= EXERCISE DIRECTIONS =
Start to finish, return the listing exactly as written.
BEGIN DATA SECTION
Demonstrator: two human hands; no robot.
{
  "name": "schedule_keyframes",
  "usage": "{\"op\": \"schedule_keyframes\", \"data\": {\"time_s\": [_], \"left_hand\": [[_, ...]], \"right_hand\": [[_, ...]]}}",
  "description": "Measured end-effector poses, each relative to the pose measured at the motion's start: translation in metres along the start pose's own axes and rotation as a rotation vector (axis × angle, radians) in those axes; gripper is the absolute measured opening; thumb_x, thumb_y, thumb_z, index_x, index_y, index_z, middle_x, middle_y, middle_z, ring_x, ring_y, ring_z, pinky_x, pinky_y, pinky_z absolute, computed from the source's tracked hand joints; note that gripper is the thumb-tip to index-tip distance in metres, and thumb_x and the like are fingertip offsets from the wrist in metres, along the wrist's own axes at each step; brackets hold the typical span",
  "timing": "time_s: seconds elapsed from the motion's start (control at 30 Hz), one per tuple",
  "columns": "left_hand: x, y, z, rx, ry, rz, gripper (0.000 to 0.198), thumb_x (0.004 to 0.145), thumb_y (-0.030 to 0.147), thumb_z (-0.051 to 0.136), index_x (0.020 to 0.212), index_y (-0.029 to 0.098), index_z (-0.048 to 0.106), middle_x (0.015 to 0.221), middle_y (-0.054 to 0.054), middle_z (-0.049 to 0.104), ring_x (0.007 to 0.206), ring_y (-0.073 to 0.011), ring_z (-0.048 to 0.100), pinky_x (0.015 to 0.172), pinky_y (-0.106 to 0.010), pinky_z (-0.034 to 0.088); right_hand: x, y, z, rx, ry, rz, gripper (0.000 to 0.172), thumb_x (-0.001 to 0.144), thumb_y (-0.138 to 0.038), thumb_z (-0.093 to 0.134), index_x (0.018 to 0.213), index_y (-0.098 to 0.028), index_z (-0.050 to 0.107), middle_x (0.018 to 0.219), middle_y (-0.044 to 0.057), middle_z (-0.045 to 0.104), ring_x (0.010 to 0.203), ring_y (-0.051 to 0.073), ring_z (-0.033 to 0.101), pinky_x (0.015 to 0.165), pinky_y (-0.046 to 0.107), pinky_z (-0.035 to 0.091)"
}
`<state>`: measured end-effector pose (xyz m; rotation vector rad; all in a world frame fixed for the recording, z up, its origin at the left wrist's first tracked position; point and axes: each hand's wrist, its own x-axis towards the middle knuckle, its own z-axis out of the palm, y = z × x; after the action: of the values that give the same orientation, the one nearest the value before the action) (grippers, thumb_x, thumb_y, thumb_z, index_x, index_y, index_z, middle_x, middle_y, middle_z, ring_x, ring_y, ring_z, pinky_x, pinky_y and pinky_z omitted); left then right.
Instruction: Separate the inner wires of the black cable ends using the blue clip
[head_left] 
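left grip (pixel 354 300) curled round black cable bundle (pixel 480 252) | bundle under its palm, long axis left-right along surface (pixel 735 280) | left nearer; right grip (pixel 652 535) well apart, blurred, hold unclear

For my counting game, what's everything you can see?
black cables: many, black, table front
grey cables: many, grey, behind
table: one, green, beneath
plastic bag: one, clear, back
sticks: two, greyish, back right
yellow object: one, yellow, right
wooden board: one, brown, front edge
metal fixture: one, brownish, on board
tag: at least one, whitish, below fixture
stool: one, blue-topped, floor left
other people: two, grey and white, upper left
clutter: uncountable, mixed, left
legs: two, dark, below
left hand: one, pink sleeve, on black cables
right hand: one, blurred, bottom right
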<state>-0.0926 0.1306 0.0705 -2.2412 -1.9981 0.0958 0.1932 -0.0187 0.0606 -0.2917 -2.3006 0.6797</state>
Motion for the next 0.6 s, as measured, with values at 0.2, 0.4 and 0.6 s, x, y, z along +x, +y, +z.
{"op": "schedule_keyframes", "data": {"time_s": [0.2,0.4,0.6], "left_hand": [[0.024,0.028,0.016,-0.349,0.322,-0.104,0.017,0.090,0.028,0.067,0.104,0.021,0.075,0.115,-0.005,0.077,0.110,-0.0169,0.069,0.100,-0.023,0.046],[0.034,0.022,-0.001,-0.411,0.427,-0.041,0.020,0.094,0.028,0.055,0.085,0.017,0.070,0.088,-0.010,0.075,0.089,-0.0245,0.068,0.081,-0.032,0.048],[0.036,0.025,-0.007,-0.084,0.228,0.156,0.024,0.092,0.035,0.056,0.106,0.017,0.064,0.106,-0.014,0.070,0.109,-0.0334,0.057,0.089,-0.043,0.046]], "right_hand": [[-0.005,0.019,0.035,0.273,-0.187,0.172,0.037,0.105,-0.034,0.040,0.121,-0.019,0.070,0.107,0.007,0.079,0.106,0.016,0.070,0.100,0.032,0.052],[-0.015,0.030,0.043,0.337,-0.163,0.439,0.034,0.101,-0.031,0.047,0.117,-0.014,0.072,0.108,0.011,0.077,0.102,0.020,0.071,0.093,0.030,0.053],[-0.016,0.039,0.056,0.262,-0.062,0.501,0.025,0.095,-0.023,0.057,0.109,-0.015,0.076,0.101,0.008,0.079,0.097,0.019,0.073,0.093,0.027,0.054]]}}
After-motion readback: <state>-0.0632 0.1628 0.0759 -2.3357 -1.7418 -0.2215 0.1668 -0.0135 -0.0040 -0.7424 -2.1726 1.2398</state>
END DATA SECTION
= TASK OUTPUT =
Demonstrator: two human hands; no robot.
{
  "name": "schedule_keyframes",
  "usage": "{\"op\": \"schedule_keyframes\", \"data\": {\"time_s\": [_], \"left_hand\": [[_, ...]], \"right_hand\": [[_, ...]]}}",
  "description": "Measured end-effector poses, each relative to the pose measured at the motion's start: translation in metres along the start pose's own axes and rotation as a rotation vector (axis × angle, radians) in those axes; gripper is the absolute measured opening; thumb_x, thumb_y, thumb_z, index_x, index_y, index_z, middle_x, middle_y, middle_z, ring_x, ring_y, ring_z, pinky_x, pinky_y, pinky_z absolute, computed from the source's tracked hand joints; note that gripper is the thumb-tip to index-tip distance in metres, and thumb_x and the like are fingertip offsets from the wrist in metres, along the wrist's own axes at each step; brackets hold the typical span",
  "timing": "time_s: seconds elapsed from the motion's start (control at 30 Hz), one per tuple",
  "columns": "left_hand: x, y, z, rx, ry, rz, gripper (0.000 to 0.198), thumb_x (0.004 to 0.145), thumb_y (-0.030 to 0.147), thumb_z (-0.051 to 0.136), index_x (0.020 to 0.212), index_y (-0.029 to 0.098), index_z (-0.048 to 0.106), middle_x (0.015 to 0.221), middle_y (-0.054 to 0.054), middle_z (-0.049 to 0.104), ring_x (0.007 to 0.206), ring_y (-0.073 to 0.011), ring_z (-0.048 to 0.100), pinky_x (0.015 to 0.172), pinky_y (-0.106 to 0.010), pinky_z (-0.034 to 0.088); right_hand: x, y, z, rx, ry, rz, gripper (0.000 to 0.172), thumb_x (-0.001 to 0.144), thumb_y (-0.138 to 0.038), thumb_z (-0.093 to 0.134), index_x (0.018 to 0.213), index_y (-0.098 to 0.028), index_z (-0.050 to 0.107), middle_x (0.018 to 0.219), middle_y (-0.044 to 0.057), middle_z (-0.045 to 0.104), ring_x (0.010 to 0.203), ring_y (-0.051 to 0.073), ring_z (-0.033 to 0.101), pinky_x (0.015 to 0.165), pinky_y (-0.046 to 0.107), pinky_z (-0.035 to 0.091)"
}
`<state>`: measured end-effector pose (xyz m; rotation vector rad; all in a world frame fixed for the recording, z up, its origin at the left wrist's first tracked position; point and axes: each hand's wrist, its own x-axis towards the middle knuckle, its own z-axis out of the palm, y = z × x; after the action: of the values that give the same orientation, the one nearest the value before the action) (grippers, thumb_x, thumb_y, thumb_z, index_x, index_y, index_z, middle_x, middle_y, middle_z, ring_x, ring_y, ring_z, pinky_x, pinky_y and pinky_z omitted); left then right.
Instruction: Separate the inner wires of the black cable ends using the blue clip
[head_left] 
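left grip (pixel 354 300) curled round black cable bundle (pixel 480 252) | bundle under its palm, long axis left-right along surface (pixel 735 280) | left nearer; right grip (pixel 652 535) well apart, blurred, hold unclear

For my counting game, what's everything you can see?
black cables: many, black, table front
grey cables: many, grey, behind
table: one, green, beneath
plastic bag: one, clear, back
sticks: two, greyish, back right
yellow object: one, yellow, right
wooden board: one, brown, front edge
metal fixture: one, brownish, on board
tag: at least one, whitish, below fixture
stool: one, blue-topped, floor left
other people: two, grey and white, upper left
clutter: uncountable, mixed, left
legs: two, dark, below
left hand: one, pink sleeve, on black cables
right hand: one, blurred, bottom right
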<state>-0.0926 0.1306 0.0705 -2.2412 -1.9981 0.0958 0.1932 -0.0187 0.0606 -0.2917 -2.3006 0.6797</state>
Motion for the next 0.6 s, as measured, with values at 0.2, 0.4 and 0.6 s, x, y, z along +x, +y, +z.
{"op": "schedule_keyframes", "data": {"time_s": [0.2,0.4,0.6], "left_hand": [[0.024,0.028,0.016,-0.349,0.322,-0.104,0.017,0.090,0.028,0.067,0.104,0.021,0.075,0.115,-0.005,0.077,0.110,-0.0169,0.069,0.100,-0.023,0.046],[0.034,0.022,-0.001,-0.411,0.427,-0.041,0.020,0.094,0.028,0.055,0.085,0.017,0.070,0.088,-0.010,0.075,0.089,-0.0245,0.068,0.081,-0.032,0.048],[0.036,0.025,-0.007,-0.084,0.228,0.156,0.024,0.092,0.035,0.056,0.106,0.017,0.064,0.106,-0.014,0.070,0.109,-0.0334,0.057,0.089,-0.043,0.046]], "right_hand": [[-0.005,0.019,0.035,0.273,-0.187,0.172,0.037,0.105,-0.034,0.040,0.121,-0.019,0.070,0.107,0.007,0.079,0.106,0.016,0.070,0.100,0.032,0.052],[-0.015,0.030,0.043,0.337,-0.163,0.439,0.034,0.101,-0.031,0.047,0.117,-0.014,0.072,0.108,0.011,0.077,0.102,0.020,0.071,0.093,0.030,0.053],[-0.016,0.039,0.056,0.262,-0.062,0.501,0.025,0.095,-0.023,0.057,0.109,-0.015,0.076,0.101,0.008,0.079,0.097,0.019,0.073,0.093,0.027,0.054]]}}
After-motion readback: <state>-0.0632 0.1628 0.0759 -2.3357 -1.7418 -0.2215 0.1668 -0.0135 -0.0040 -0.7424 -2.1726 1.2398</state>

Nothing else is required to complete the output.